Anger – When reality sinks in, we feel angry at just about everything there is; the tv that doesn’t work, the weather that keeps on changing, the man across the street who’s staring at you, etc. This is a normal feeling and a way of coping up with death. Family and friends may find it difficult to care for you or to just even communicate with you. But everyone needs understanding at this point in time. It helps to just be objective about it and not take his anger personally. Know that it is his way of dealing with grief.
Bargaining – Don’t we always try to bargain when we know we’re about to lose? This is true not just in relationships (boy trying to be friends with the girl after he’s turned down) but in matters of life and death as well. When you know you’re dying you try bargaining with God for another year and serve a local church in exchange.

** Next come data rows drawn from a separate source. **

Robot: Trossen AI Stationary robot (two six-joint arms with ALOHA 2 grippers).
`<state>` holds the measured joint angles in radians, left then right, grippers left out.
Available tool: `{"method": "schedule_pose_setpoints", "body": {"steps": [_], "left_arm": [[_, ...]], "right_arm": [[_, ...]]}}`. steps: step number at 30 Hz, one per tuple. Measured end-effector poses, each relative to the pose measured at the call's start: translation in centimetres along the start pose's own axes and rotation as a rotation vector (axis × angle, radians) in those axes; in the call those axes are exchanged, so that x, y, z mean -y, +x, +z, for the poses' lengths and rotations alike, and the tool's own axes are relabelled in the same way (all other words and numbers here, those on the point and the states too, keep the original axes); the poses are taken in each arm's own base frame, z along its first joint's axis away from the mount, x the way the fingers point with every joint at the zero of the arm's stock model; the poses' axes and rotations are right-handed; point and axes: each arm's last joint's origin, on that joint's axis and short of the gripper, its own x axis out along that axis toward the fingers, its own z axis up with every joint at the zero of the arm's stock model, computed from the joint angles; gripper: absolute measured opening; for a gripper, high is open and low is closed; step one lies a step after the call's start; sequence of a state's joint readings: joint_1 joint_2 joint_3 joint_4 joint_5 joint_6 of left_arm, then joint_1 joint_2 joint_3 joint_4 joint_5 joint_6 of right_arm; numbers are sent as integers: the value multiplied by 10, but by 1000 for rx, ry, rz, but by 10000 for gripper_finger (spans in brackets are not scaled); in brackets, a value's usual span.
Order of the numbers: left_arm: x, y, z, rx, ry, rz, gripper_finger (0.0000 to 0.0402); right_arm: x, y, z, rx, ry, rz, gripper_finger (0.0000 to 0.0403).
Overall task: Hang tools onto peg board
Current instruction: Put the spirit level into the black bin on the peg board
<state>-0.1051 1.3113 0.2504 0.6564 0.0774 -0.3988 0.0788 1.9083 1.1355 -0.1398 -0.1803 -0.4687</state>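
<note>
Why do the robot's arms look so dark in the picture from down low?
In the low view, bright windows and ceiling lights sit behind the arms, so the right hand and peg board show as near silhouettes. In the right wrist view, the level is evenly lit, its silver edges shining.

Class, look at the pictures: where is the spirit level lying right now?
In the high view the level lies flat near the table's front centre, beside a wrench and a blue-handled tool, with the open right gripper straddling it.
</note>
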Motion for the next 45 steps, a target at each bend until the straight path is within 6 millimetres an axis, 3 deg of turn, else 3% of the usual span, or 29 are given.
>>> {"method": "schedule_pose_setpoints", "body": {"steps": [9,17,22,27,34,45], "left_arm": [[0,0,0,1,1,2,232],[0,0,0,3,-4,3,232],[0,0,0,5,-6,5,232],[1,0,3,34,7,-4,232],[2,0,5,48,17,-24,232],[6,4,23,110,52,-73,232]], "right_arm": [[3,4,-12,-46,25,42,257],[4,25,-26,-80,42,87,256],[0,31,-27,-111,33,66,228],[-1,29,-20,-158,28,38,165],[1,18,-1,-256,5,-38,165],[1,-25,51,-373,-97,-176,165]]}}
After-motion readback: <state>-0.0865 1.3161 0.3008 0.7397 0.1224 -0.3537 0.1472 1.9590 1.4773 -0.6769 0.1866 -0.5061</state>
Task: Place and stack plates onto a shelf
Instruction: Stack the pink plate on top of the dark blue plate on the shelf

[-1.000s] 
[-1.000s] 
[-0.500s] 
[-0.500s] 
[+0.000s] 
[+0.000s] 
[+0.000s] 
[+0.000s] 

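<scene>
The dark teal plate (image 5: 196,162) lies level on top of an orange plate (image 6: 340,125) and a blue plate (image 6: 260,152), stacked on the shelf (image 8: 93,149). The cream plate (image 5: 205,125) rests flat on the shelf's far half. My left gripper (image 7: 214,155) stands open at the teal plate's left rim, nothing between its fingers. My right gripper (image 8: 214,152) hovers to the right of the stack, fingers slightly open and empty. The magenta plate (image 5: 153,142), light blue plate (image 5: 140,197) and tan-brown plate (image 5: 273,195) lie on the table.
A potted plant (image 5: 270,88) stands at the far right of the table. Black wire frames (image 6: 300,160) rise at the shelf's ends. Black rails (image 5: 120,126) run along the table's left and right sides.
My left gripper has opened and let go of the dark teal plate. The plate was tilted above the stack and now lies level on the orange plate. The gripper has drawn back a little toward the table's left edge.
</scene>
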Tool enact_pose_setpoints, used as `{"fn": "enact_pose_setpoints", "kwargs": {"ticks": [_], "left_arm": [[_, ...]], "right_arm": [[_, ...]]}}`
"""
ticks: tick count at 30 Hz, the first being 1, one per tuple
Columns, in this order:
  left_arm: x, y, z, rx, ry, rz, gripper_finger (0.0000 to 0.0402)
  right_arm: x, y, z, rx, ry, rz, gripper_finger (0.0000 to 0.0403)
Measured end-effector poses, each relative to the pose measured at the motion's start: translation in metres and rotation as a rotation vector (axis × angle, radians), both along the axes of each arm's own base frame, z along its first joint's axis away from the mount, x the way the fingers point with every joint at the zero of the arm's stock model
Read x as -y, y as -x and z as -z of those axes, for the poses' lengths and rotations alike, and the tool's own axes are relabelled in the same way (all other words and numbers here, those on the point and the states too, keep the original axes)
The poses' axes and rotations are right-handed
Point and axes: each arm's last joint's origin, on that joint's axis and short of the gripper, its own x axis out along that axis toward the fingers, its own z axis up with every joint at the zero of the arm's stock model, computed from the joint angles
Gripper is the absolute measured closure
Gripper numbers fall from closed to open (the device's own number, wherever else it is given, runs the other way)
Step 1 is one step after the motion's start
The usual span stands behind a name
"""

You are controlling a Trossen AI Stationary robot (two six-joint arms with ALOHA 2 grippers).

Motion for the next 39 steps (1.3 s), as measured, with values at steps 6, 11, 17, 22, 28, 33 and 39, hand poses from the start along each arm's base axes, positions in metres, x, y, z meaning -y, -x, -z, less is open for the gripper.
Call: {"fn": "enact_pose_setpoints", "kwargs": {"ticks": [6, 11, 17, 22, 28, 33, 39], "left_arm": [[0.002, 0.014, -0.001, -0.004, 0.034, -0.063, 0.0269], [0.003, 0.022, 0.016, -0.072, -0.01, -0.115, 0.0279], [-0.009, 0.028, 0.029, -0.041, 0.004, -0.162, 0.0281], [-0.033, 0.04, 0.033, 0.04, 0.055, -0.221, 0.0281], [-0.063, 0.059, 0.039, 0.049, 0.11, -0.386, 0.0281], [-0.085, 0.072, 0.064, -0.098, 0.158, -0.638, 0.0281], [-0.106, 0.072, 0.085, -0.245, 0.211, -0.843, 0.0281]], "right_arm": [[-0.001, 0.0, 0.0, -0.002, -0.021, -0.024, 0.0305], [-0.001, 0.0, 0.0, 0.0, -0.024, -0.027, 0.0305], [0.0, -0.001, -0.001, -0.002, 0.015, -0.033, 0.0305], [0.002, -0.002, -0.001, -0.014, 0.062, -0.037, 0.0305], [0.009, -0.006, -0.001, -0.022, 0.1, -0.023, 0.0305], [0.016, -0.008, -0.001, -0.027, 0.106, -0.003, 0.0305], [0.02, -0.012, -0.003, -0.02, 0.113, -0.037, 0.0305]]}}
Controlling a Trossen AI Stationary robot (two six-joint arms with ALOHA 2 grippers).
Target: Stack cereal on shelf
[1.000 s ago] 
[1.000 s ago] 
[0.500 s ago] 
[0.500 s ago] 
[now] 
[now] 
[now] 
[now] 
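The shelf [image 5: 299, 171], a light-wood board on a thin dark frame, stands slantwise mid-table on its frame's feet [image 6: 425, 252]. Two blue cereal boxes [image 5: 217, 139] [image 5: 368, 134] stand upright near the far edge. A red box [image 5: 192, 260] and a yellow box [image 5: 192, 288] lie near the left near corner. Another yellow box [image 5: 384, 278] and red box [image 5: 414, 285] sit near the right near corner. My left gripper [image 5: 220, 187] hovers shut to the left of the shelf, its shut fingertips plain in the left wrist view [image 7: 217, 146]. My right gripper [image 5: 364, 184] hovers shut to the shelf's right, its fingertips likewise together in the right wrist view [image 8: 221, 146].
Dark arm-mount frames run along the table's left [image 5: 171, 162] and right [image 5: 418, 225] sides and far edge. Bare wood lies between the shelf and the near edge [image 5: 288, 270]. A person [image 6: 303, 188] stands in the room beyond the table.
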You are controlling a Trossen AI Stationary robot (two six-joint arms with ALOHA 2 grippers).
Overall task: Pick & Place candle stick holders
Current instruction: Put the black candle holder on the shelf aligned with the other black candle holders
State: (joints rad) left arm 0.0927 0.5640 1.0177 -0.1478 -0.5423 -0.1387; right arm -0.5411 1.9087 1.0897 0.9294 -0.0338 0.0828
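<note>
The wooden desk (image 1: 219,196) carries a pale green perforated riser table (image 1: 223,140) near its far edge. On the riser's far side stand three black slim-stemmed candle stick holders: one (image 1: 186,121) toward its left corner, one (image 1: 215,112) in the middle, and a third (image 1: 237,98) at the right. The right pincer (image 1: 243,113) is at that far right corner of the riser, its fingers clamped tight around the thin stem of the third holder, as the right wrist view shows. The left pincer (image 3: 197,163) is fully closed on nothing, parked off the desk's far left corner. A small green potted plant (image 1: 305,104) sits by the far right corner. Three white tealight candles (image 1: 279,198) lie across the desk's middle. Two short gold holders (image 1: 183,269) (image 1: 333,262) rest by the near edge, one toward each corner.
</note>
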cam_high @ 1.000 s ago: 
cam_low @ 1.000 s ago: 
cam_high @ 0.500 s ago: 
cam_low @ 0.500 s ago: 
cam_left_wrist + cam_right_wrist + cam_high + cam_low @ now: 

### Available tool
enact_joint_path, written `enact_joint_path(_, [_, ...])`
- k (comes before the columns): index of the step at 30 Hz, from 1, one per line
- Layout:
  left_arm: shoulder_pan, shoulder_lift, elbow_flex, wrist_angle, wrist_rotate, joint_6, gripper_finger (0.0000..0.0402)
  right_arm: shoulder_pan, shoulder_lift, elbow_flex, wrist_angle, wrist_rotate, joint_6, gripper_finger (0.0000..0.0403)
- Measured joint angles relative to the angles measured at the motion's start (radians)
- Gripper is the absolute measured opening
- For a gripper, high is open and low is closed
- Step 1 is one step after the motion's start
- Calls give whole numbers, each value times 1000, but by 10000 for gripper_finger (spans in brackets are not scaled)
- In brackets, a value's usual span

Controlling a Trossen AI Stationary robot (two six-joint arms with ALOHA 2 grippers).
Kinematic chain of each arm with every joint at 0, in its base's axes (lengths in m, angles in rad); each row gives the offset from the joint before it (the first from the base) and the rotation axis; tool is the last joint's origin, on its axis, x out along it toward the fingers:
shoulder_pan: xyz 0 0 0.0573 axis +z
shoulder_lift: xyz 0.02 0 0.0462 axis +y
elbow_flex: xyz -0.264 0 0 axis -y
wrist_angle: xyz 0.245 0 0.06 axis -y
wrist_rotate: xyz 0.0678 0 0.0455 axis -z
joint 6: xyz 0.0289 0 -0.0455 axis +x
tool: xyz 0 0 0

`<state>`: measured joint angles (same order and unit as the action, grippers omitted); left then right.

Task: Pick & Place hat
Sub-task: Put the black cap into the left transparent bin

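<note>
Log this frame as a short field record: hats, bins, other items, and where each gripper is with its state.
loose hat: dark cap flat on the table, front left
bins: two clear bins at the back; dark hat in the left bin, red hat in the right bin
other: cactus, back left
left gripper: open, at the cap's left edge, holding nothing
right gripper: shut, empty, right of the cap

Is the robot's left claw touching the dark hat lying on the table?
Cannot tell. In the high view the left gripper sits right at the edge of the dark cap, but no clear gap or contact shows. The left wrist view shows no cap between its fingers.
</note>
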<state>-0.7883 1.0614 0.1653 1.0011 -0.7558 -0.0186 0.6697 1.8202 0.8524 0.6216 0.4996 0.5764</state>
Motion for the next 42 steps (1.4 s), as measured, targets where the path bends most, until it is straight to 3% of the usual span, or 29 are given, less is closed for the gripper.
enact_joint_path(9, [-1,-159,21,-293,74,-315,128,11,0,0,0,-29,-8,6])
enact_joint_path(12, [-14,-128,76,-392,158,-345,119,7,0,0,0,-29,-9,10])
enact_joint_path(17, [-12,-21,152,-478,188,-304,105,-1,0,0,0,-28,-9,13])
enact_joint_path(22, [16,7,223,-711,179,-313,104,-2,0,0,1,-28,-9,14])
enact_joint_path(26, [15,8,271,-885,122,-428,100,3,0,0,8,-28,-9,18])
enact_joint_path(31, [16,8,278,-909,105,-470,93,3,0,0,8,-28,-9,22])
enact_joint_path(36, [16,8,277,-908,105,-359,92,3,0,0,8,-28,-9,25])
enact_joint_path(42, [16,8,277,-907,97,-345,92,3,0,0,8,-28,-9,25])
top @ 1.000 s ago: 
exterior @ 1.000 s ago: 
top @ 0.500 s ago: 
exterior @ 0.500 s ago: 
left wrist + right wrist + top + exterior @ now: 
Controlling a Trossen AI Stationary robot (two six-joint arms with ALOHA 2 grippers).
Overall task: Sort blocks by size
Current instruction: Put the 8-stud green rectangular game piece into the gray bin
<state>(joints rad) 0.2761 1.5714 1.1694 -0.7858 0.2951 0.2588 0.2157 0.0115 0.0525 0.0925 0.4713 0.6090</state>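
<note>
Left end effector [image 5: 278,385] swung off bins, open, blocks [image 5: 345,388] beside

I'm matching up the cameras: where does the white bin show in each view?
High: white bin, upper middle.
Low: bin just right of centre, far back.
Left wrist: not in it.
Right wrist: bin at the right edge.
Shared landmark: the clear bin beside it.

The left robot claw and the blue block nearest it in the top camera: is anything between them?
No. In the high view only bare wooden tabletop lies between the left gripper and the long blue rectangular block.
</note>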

For the bereaved, they bargain to give all their money and savings to have another week of their beloved.
Depression – This is when the certainty of death sinks in deep into the consciousness of the person. He finds it hopeless to struggle or deny, or just plainly tired of doing anything else when death seems to be near and inevitable. The usual reaction is locking up, crying, not wanting to see anyone else aside from family. When he’s in this stage, it is important not to hold him back and try urging him to go back to bargaining. This is a stage that needs to be processed and best be done alone.
Acceptance – People rarely find their way into acceptance stage. They go as far as depression but they usually end there where death catches up. When you find him writing thank you cards, or even making memorial cards, you’ll know he’s finally on this stage.
No matter which stage and what happens, the family needs to be exactly what a family should be, an avenue of love and support for each other’s needs.